Here you can see the effects of different compression levels on a simple JPEG image. In each case the image was created using ImageMagick's convert function on the command-line:

convert -quality $quality $inputfile JPG:-

The image in the top left is the original (quality of 100).

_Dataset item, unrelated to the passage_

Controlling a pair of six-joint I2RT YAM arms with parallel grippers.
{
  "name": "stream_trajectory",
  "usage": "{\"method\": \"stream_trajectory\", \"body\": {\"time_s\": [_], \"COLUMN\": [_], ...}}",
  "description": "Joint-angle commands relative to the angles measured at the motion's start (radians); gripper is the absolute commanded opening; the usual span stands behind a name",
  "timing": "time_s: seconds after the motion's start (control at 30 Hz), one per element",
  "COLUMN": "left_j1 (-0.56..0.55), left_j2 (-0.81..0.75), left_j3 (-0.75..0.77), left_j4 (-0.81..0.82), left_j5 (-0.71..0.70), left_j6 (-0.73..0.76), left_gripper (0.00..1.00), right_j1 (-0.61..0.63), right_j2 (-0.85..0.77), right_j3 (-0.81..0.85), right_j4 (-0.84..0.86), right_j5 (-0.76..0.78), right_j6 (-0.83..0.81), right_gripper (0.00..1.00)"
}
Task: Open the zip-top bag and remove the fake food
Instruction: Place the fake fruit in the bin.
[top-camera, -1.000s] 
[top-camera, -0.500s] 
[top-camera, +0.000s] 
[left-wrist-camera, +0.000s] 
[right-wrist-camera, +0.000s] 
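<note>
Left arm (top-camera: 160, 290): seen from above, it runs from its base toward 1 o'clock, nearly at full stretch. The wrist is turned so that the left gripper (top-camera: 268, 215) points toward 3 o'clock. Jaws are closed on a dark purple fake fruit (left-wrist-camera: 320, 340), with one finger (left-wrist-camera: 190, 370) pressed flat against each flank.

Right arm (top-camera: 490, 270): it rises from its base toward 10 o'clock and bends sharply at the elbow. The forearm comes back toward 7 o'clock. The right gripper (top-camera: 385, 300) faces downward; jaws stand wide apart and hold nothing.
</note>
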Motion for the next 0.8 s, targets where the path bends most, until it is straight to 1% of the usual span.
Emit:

The next image was generated using a quality value of 95 and so on down to the last image which has a quality of just 5. Notice that the text degrades quickly due to having sharp edges while the rest of the image remains 'bearable' at lower values:

[filesize: 32.0 kb]

[filesize: 15.7 kb]

[filesize: 10.8 kb]

[filesize: 8.6 kb]

[filesize: 7.3 kb]

[filesize: 6.4 kb]

[filesize: 5.9 kb]

[filesize: 5.4 kb]

[filesize: 5.0 kb]

[filesize: 4.7 kb]

[filesize: 4.5 kb]

[filesize: 4.2 kb]

[filesize: 3.9 kb]

[filesize: 3.7 kb]

[filesize: 3.3 kb]

[filesize: 3.0 kb]

[filesize: 2.6 kb]

[filesize: 2.2 kb]

[filesize: 1.7 kb]

[filesize: 1.1 kb]

The default quality setting used in ImageMagick is 85 (top right image).

The JPEG format is best used for photographs and similar images with 'millions' of colours. To optimise images with text or hard edges you should use PNG or GIF format instead.